Digital health company STAT Health has unveiled a 24/7 in-ear wearable that uses optical sensors to measure blood flow to the head to better understand symptoms such as dizziness, brain fog, headache, fainting, and fatigue that occur upon standing. All are common symptoms for illnesses including long COVID, postural orthostatic tachycardia syndrome, and myalgic encephalomyelitis/chronic fatigue syndrome.
These “caused-by-standing” conditions affect more than 13 million Americans.
The device’s developers clinically tested the wearable at Johns Hopkins University. They then described the research in the March 2023 issue of Journal of the American College of Cardiology.
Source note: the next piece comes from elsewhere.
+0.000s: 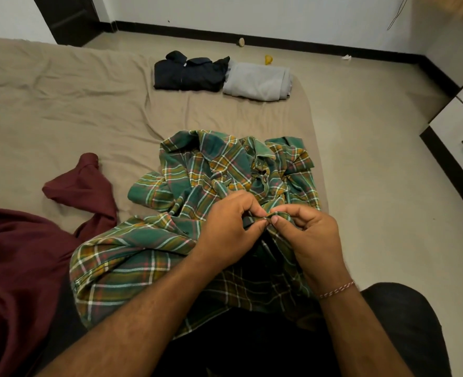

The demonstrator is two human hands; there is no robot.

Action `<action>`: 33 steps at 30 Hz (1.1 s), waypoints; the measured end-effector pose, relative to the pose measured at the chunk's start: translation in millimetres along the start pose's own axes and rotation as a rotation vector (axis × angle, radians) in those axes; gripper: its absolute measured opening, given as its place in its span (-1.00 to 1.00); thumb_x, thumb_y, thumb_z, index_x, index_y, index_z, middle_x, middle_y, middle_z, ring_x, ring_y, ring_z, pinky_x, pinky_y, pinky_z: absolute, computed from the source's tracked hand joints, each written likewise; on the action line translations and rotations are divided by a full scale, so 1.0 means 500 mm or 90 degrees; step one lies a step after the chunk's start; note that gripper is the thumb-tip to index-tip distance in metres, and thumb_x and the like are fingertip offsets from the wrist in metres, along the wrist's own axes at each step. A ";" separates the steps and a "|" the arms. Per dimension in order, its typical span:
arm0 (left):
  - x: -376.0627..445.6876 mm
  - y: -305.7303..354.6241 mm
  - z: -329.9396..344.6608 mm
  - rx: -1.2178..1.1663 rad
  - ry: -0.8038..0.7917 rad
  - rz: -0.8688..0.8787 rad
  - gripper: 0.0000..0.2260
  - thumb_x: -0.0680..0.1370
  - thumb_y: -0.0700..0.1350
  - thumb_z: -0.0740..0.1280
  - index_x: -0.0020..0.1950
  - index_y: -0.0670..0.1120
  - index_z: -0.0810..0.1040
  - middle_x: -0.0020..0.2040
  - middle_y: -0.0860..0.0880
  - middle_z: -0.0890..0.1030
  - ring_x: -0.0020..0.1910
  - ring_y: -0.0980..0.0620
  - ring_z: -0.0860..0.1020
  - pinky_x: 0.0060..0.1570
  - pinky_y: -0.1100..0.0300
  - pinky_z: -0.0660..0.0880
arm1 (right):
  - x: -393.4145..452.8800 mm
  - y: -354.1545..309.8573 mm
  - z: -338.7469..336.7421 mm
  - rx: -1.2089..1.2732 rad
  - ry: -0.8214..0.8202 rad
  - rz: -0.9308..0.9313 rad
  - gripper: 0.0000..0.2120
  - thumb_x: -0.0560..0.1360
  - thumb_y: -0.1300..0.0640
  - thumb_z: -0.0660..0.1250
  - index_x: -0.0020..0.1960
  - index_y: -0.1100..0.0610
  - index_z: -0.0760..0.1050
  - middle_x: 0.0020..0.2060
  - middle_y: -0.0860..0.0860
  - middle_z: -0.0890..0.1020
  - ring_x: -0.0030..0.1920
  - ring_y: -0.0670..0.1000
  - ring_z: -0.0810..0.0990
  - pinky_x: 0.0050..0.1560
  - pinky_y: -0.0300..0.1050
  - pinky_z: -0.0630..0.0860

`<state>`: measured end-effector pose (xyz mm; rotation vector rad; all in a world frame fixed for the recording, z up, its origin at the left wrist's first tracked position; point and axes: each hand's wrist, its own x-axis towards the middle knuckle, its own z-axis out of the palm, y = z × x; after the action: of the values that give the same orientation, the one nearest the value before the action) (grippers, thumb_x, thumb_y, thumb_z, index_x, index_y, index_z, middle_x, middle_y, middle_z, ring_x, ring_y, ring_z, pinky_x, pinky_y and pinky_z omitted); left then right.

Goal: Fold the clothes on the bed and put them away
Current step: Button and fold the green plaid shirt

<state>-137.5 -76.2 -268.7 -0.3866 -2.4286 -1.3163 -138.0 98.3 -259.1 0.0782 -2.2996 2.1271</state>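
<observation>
I sit at the edge of a bed (62, 104) covered by a wrinkled tan sheet. A maroon garment (21, 254) sprawls unfolded at my left. A green plaid shirt (149, 257) lies rumpled across my lap and the mattress, collar away from me. At the far end, a folded dark shirt (189, 73) touches a folded grey garment (257, 81). My left hand (229, 227) and right hand (310, 236) meet over the plaid shirt, fingertips of both pinching its front edge. A thread bracelet (336, 289) circles my right wrist.
</observation>
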 end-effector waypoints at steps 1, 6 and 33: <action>-0.001 0.000 0.001 0.022 0.004 0.022 -0.88 0.47 -0.19 0.51 -0.13 -0.06 0.58 -0.16 0.08 0.59 -0.14 0.11 0.56 -0.14 0.11 0.53 | 0.000 0.000 0.001 0.016 0.003 0.012 -0.84 0.47 0.35 0.52 -0.02 0.14 0.72 -0.13 0.05 0.77 -0.04 0.07 0.76 0.07 0.05 0.69; -0.004 0.004 0.011 0.117 0.035 0.078 -0.87 0.49 -0.18 0.49 -0.13 -0.10 0.55 -0.14 0.02 0.56 -0.13 0.04 0.52 -0.15 0.09 0.50 | -0.004 0.004 0.014 0.052 0.049 0.022 -0.85 0.47 0.37 0.51 -0.01 0.18 0.72 -0.12 0.09 0.77 -0.02 0.13 0.76 0.11 0.15 0.68; -0.004 -0.009 -0.007 0.126 -0.027 0.042 -0.82 0.57 -0.11 0.39 0.11 -0.10 0.72 -0.10 -0.01 0.67 -0.11 0.01 0.62 -0.11 0.01 0.59 | 0.000 0.021 0.041 -0.286 0.123 -0.209 -0.86 0.51 0.27 0.48 -0.02 0.05 0.67 -0.13 -0.17 0.70 -0.08 -0.16 0.67 -0.06 -0.18 0.62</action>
<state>-136.7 -81.8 -271.2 -0.4398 -2.5288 -1.0394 -137.6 78.8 -271.3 0.2173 -2.3855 1.3740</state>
So far, the device has been shown to predict fainting minutes before it happens.
STAT Health’s in-ear wearable comprises various optical sensor technology, including gauges for pressure, accelerometry, and temperature, as well as AI edge compute. Courtesy of STAT Health.
The company said that its STAT wearable is half the rigid volume of Bose Sleepbuds, and is even smaller than some invisible-in-the-canal hearing aids. To fit into a wearable form factor, STAT uses an optical sensor instead of ultrasound and taps into a shallow ear artery to measure a proxy to ultrasound-derived cerebral blood flow. In addition to this optical sensing technology, the device incorporates an accelerometer, a pressure sensor, temperature sensors, AI edge computing, multiday battery life, and a micro solar panel.
According to Daniel Lee, co-founder and CEO of STAT Health, the ear is a favorable location within the human anatomy for biometric sensing, due to its proximity to the brain and major arteries.
Also, Lee said, the ear is largely isolated from data corruption caused by arm motion. This problem prevents wearables from monitoring heart metrics during many daily tasks, he said.
STAT Health is backed by $5.1 million in seed funding. The company has also received grant funding from the U.S. Air Force.